No primeiro dia das conferências, na segunda-feira, Manzanilla
explicou que chegou um momento em que os nobres
da média aristocracia dos bairros se tornaram poderosos e as
elites quiseram controlar seu poder. “Mas os nobres já haviam se enriquecido
demais”, diz a pesquisadora. "Eram como empresários. Organizavam
caravanas, tinham aliados em seus corredores [comerciais], já não queriam de
ser controlados. Vamos considerar também a seca”,
acrescenta. “Imagine que o deus principal fosse o da chuva. E temos indícios de
seca naquela época, uma seca que afetou uma cidade de 120.000 pessoas.
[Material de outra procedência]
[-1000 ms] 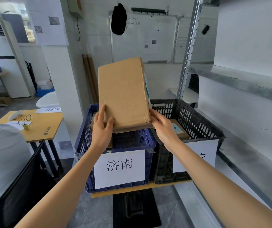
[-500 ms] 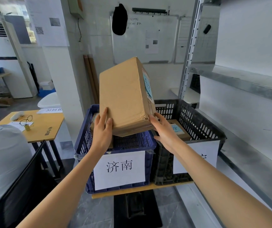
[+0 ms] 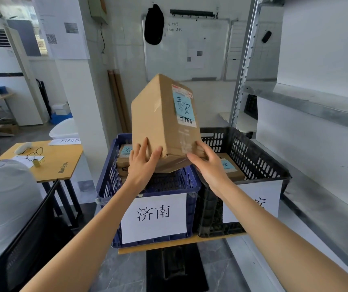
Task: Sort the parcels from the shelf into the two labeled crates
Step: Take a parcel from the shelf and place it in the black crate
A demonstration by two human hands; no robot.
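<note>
I hold a brown cardboard parcel [image 3: 156,121] upright in the air above the two crates, and a blue handwritten label [image 3: 183,107] shows on its right face. My left hand [image 3: 142,165] lies flat against the lower left face with straight fingers. My right hand [image 3: 207,165] grips the lower right edge, fingers on the label face and thumb underneath. Below stand a blue crate [image 3: 106,182] with a white paper sign and a black crate [image 3: 255,159] whose sign my right arm partly hides. Each crate holds a labelled parcel: one in the blue crate [image 3: 125,153], one in the black crate [image 3: 231,168].
A metal shelf unit [image 3: 316,110] runs along the right side, close to the black crate. At the left are a wooden table [image 3: 61,163] with glasses on it, a seated person in white [image 3: 2,199] and a black chair [image 3: 31,239]. A white pillar [image 3: 80,106] stands behind the blue crate.
The parcel has turned in my hands, so its labelled face now points toward me. Both hands kept their hold at its lower end.
</note>
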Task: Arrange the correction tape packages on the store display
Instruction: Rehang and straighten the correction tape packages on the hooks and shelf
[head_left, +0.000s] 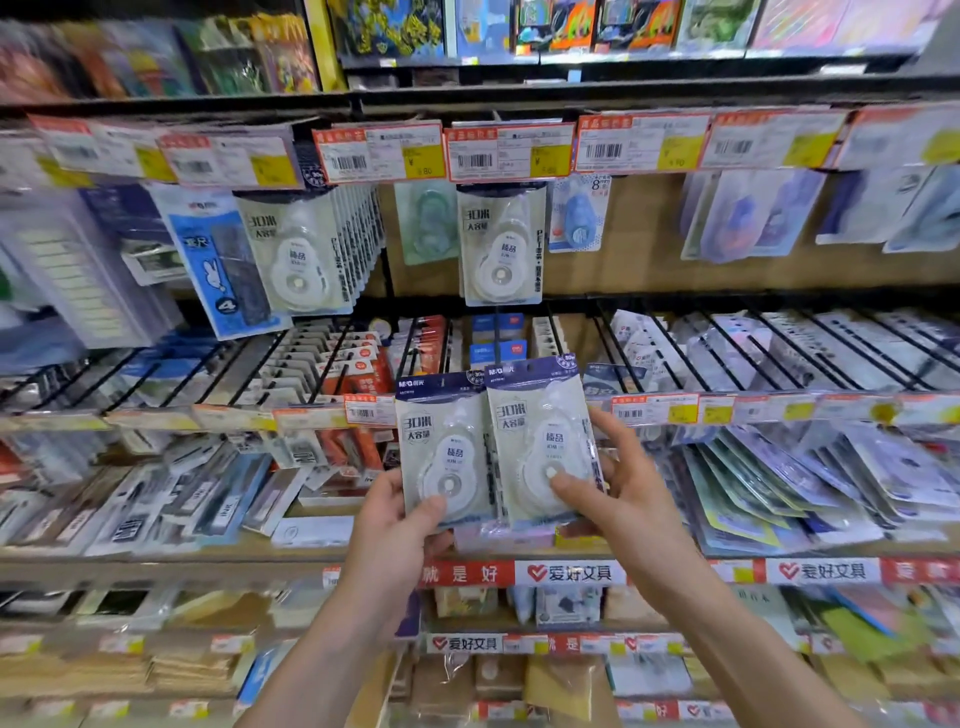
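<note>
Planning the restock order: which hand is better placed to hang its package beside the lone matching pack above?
Probably the right hand: its white-and-navy plastic correction tape package is held higher, its top closer under the lone hanging white pack than the matching package in the left hand.

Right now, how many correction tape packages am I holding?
2: left package in the left hand, right package in the right hand, side by side; more may hide behind.

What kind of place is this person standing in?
Most likely a stationery shop aisle. Barcoded price tags line the shelf rails, correction tape packs hang below them, and the left hand holds the left package, the right hand the right package.
</note>
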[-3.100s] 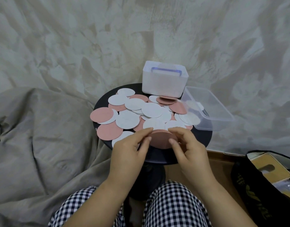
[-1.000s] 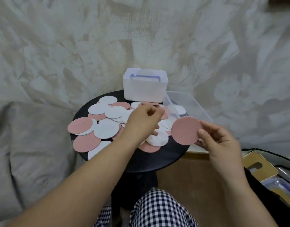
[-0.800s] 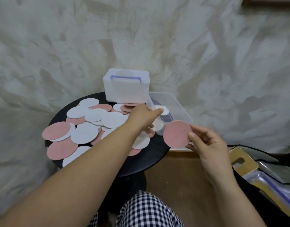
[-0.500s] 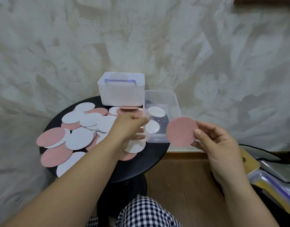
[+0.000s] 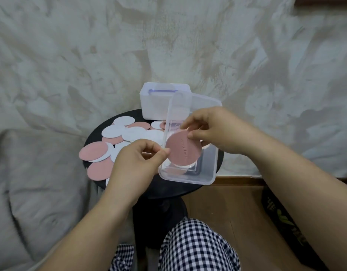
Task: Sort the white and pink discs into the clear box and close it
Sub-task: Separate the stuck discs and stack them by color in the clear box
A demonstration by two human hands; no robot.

E como
Xalla está no quadrante [distrito] do deus da chuva, é óbvio que essa parte da
cidade foi uma das mais destruídas: falta de comida, tentativa de controlar os
bairros e revolta contra o grupo do deus da tempestade.”
Na cabeça do polvo
Em um livrinho que publicou alguns anos atrás, Manzanilla resume
décadas de pesquisa em Teotihuacán. Era um “estado bastante fraco”, escreve
Manzanilla, “que poderia ser comparado com um polvo, com a grande capital como
a cabeça (...) e depois os ‘tentáculos’, corredores de lugares aliados aos
teotihuacanos, em direção aos lugares e regiões produtoras de bens de luxo”.
Manzanilla começou a investigar Teotihuacán pelos tentáculos. Ou
pela via onde os futuros tentáculos do grande polvo se desenvolveriam. “Meu
primeiro trabalho lá foi em 1974, com a Universidade de Roma”, explica a
arqueóloga, que então cursava o último ano de graduação. “Escavamos uma aldeia
chamada Cuanalán, datada entre 400 e 80 a.C.. Ou seja, antes que Teotihuacán
existisse”, explica.
Depois subiu, se aproximou da cabeça. Escolheu um dos bairros da
Cidade dos Deuses, Teopancazco, e passou anos escavando, tentando explicar o
que havia acontecido com aquela cidade, como era governada, como entrou em
colapso. E descobriu que esse bairro
havia sido um grande exemplo do cosmopolitismo de Teotihuacán.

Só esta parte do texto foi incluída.